Nul besoin d’être un intime de l’œuvre d’Hélène Cixous pour goûter le texte que Colin Lemoine lui consacre.
C’est pourtant à l’écrivaine qu’Hélène Cixous. Parlure s’adresse. Mais tout un chacun peut le lire et en faire son miel. Car Colin Lemoine signe un texte d’une fulgurance rare et d’une grande beauté dans lequel chaque mot est à sa juste place, dans son bruissement méticuleux.
Peu de pages, peu de mots à vrai dire suffisent pour composer un texte qui ne quittera guère celui qui daigne y poser un regard attentif. « C’est chose étrange de parler, de prononcer des mots dans l’air », admet-il d’emblée. Quiconque écrit se pose aussi ces questions, quiconque animé d’un infrangible amour du langage. « Les mots sont des aéronefs, nos tympans des tarmacs ». Et Colin Lemoine sonde d’une façon plus que singulière combien les mots volètent avant de retomber.

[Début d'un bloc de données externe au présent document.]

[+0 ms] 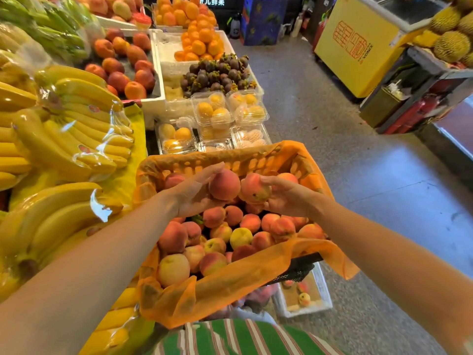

Invitant à repenser notre rapport au silence, au choix et à l’ordonnancement des mots dans une langue remarquable, il exhorte à nouer un nouveau rapport au langage, humble et délicat : « Nous parlons une langue apprêtée dans le mystère, et qui ne nous appartient pas en propre ».
Se saisir du chat ou de la baleine n’est qu’un prétexte pour dire la magie qui consiste à parler, à rebours de l’insoutenable usage d’une langue dépourvue de poésie, et qui est tout le contraire de l’entreprise menée par Hélène Cixous.
Et si c’est d’Hélène Cixous qu’il nous parle, on pense aussi à Pascal Quignard, dont l’ombre plane ne serait-ce que dans le beau frontispice d’Adel Abdessemed. L’éclat d’un mot ou d’une image provient parfois des ténèbres les plus insoupçonnées.
Au royaume de la délicatesse, la voix d’Hélène Cixous trône, et Colin Lemoine non seulement la chante mais la restitue, donne envie d’y revenir sans cesse. Texte d’une grande sobriété joyeuse, d’une beauté tendre et pour le moins rarissime dans le paysage littéraire actuel, Hélène Cixous. Parlure se veut intime sans jamais être impudique ou, encore moins, emphatique.
Au contraire, ce texte est présidé par un amour semble-t-il immaculé d’une diction et d’une parole, autrement dit d’une langue : « Sa voix me fascine, car elle est jeune, inentamée, aurorale, comme si Alger, comme si Osnabrück, comme si Arcachon, comme si Jérusalem, comme si Paris, comme si rien n’avait jamais damné sa pureté ».
Désarmante de pureté, la langue de Colin Lemoine est quant à elle une échappée vers l’indemne, une invitation à trébucher pour mieux comprendre que parler, lire et écrire ne sont qu’une seule et même chose, à condition qu’on s’y attarde. En quelques pages que l’on pourra relire à l’infini, il a édifié un havre délicieux, musical et pictural, un royaume « enfin vivable et habitable ».
Colin Lemoine, Hélène Cixous. Parlure, frontispice d’Adel Abdessemed, éditions des Cendres, 2025, 15€.